Copy out exactly the lines below that run from the one holding "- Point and" to the one holding "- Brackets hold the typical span", keeping both of those lines and no others.
::: Collected data :::
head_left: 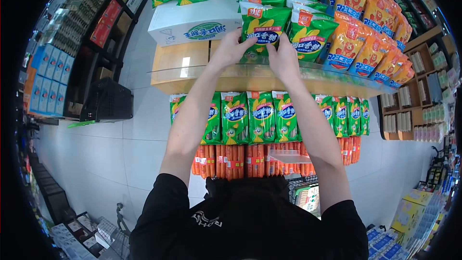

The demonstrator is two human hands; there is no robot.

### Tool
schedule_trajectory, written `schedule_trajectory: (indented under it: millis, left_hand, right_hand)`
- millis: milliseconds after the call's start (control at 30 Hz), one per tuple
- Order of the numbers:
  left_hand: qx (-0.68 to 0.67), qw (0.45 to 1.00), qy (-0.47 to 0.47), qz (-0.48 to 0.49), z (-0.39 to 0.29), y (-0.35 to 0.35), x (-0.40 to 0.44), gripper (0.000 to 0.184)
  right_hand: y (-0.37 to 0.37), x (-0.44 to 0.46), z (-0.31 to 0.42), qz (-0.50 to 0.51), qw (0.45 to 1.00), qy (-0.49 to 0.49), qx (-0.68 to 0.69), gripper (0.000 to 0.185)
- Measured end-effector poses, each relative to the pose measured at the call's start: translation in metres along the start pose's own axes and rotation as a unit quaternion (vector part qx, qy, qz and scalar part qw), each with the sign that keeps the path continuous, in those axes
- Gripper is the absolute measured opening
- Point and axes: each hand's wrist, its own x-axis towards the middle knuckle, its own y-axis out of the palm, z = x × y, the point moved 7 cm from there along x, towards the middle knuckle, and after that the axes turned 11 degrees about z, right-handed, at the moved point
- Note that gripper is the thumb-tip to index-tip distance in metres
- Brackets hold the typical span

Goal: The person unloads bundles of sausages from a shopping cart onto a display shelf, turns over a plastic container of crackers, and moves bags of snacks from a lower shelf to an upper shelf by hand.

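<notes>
Both my hands hold one green sausage packet upright at the front of the display shelf, one hand on each side. My left hand grips its lower left side, thumb across the front. My right hand has its thumb and fingers on the lower right side. Right beside it stands another green packet, partly overlapped. A white carton with green print lies left of my left hand. The clear shelf lip runs just beneath my hands.
Orange packets fill the shelf's right side. Below, green packets hang in a row above red sausages. A black basket stands on the floor to the left, and a wire cart is close to my body.
</notes>
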Motion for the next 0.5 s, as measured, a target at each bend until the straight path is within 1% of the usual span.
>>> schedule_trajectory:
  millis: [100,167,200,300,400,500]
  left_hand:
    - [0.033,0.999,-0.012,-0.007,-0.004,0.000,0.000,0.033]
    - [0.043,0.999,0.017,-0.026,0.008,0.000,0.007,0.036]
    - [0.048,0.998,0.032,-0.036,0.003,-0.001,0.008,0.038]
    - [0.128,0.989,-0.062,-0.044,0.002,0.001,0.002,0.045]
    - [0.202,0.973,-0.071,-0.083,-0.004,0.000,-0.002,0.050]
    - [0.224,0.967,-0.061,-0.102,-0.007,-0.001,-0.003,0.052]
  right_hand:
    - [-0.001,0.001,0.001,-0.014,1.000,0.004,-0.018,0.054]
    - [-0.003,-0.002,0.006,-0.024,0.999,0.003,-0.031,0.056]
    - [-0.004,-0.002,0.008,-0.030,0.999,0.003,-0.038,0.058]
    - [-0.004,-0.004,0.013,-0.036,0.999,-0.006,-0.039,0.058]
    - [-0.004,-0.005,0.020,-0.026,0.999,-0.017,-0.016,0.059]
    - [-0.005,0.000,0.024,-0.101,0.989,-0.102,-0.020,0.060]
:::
■ Answer for this exercise
- Point and axes: each hand's wrist, its own x-axis towards the middle knuckle, its own y-axis out of the palm, z = x × y, the point moved 7 cm from there along x, towards the middle knuckle, and after that the axes turned 11 degrees about z, right-handed, at the moved point
- Note that gripper is the thumb-tip to index-tip distance in metres
- Brackets hold the typical span

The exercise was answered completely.